What needs to be done >> A single number is the expected answer: the count of lines in the records below that contain "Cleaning".

[Data items]
--- START ---

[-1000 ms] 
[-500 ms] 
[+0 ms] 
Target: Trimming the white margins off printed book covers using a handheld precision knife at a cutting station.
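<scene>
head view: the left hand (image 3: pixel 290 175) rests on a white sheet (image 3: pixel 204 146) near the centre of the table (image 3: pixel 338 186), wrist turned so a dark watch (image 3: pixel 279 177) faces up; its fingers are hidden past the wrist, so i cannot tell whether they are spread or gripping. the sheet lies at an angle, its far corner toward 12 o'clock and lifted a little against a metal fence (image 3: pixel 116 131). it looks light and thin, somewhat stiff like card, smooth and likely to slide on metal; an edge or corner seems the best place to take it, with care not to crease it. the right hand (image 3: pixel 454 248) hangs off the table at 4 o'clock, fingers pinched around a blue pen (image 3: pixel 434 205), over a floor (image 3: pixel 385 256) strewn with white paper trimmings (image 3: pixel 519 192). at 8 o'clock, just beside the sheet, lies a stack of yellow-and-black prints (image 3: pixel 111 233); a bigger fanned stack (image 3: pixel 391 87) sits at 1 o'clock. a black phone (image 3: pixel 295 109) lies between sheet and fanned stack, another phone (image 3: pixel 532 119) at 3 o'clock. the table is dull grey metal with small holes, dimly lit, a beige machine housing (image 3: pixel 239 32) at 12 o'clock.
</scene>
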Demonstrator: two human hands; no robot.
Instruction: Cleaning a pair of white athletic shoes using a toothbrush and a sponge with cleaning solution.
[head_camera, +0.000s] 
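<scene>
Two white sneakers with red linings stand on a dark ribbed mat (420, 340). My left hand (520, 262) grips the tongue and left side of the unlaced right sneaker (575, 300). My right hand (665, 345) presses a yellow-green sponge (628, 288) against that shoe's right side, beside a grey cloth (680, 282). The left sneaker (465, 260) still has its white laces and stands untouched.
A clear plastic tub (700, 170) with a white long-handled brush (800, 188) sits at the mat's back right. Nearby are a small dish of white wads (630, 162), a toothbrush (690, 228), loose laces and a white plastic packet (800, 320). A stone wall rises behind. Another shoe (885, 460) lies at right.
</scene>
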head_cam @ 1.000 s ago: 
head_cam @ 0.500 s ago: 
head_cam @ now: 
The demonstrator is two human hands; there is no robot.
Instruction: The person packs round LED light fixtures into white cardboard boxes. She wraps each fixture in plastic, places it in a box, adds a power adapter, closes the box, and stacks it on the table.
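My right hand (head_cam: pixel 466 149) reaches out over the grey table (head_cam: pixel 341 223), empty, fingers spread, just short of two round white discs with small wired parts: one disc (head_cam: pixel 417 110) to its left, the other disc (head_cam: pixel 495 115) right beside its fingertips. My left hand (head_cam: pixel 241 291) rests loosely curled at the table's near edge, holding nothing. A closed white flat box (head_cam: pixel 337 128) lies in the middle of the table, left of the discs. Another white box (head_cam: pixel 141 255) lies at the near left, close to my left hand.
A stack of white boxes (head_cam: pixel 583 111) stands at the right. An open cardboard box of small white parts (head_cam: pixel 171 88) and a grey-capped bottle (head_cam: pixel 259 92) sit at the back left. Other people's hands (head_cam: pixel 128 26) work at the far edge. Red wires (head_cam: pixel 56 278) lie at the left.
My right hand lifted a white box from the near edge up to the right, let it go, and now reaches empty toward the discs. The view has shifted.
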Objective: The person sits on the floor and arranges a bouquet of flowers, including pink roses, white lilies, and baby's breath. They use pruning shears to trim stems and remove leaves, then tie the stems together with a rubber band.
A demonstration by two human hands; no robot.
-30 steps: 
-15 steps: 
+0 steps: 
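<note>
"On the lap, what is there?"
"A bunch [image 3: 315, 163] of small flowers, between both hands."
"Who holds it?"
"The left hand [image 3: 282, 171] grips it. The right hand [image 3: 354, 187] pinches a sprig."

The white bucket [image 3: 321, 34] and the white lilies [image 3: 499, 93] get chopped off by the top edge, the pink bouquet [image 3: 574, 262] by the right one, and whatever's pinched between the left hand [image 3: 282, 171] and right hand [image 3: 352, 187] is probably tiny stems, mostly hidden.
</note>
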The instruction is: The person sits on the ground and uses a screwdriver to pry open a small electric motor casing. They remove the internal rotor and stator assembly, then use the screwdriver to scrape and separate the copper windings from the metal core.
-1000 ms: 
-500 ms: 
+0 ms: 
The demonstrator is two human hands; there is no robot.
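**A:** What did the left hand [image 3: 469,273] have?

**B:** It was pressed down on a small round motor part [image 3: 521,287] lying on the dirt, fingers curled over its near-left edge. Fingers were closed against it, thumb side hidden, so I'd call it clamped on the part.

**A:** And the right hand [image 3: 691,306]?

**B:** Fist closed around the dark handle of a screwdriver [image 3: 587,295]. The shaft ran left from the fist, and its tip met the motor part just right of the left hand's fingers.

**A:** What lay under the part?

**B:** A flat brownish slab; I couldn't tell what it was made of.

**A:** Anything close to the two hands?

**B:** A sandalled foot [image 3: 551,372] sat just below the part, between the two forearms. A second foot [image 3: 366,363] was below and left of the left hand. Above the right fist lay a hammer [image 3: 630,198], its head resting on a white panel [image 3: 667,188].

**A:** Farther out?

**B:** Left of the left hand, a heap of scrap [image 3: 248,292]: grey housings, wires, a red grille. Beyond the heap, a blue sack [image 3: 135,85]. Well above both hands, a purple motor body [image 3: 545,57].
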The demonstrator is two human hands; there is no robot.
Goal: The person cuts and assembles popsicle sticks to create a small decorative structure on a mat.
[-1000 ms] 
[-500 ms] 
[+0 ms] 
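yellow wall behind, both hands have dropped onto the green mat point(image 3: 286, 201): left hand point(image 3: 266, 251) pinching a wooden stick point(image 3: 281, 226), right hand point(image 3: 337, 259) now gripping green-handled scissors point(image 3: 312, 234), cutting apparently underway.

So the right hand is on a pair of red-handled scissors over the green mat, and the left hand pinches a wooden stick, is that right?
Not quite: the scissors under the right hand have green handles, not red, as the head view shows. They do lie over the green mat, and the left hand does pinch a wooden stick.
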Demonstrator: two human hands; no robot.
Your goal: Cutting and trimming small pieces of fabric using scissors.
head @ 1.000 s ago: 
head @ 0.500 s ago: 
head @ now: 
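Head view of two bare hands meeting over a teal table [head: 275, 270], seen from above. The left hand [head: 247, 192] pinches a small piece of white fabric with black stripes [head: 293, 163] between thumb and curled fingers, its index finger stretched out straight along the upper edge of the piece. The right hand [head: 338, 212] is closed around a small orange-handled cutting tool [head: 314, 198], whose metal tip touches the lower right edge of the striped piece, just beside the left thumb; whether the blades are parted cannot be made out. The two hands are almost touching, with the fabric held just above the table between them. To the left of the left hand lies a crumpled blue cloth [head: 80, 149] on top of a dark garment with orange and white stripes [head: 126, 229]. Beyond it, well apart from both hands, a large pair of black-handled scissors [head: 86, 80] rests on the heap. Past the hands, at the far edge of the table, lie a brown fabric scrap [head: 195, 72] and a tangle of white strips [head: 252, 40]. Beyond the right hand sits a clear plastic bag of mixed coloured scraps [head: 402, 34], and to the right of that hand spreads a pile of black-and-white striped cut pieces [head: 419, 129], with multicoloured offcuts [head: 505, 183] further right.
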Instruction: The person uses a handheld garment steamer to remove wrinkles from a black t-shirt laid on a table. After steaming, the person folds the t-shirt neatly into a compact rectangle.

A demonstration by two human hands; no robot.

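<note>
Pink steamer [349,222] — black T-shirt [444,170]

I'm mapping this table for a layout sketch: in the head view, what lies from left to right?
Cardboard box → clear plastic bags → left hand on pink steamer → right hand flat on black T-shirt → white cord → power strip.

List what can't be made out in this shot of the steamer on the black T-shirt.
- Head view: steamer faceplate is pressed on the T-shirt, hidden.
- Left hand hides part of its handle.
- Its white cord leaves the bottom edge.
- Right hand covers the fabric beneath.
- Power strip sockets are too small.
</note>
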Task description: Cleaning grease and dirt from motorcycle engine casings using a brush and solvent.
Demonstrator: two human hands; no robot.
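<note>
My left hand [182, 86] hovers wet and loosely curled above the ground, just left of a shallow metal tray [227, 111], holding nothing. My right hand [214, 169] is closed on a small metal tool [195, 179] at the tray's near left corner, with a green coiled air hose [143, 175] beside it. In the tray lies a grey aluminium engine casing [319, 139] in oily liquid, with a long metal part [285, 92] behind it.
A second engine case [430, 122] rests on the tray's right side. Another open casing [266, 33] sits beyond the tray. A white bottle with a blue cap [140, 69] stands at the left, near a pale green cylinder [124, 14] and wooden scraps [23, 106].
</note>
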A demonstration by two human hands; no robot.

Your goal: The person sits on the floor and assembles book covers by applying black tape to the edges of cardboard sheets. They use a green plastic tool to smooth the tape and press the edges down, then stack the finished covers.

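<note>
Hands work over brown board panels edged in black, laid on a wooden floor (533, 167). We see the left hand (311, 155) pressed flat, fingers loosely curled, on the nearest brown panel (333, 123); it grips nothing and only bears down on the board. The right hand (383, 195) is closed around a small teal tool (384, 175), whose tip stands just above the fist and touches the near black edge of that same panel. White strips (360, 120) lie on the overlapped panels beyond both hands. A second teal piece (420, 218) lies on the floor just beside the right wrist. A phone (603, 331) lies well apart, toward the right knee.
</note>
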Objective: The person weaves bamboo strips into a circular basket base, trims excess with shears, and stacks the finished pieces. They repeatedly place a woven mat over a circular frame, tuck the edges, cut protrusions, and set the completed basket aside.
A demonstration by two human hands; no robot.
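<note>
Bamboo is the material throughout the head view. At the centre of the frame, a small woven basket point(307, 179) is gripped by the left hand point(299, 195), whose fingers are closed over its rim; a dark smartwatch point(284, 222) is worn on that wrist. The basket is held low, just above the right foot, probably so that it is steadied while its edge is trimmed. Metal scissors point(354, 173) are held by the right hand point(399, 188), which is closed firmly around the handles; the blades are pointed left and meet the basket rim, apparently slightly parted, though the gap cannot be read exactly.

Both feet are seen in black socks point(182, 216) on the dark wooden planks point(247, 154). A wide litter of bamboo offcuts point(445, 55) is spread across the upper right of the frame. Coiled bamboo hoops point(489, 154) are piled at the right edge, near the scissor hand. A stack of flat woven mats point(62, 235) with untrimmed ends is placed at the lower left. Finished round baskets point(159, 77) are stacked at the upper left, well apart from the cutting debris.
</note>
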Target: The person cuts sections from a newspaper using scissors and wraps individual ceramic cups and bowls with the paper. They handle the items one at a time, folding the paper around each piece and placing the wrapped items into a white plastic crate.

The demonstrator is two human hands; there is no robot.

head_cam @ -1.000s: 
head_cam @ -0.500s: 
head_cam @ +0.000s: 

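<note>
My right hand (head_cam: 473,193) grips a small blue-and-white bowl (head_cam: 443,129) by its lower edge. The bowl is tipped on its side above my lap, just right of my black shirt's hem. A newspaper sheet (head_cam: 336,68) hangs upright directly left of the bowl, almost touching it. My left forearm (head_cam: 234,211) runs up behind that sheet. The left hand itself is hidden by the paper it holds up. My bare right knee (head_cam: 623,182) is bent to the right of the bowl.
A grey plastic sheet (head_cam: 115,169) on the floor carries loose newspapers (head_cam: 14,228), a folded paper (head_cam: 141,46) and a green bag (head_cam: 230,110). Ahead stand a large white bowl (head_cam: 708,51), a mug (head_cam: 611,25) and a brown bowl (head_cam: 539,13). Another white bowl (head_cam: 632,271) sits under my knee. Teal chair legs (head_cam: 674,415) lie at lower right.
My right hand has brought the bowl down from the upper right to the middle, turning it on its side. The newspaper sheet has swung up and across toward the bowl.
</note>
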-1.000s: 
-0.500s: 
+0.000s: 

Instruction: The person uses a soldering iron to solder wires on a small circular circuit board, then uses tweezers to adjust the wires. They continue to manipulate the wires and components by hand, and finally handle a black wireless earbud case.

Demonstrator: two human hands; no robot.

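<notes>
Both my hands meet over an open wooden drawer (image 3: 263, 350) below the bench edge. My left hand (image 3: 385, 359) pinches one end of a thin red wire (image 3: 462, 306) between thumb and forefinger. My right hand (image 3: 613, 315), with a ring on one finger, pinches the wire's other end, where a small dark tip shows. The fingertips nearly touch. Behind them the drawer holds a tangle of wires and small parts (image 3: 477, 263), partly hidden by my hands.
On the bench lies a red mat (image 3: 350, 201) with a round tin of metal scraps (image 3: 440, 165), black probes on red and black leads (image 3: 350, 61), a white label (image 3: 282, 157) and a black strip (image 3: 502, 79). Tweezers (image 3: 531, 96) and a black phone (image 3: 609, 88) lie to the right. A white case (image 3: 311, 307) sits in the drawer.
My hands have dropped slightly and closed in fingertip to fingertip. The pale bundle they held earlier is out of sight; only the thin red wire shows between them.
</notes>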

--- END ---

Exercise response >> 2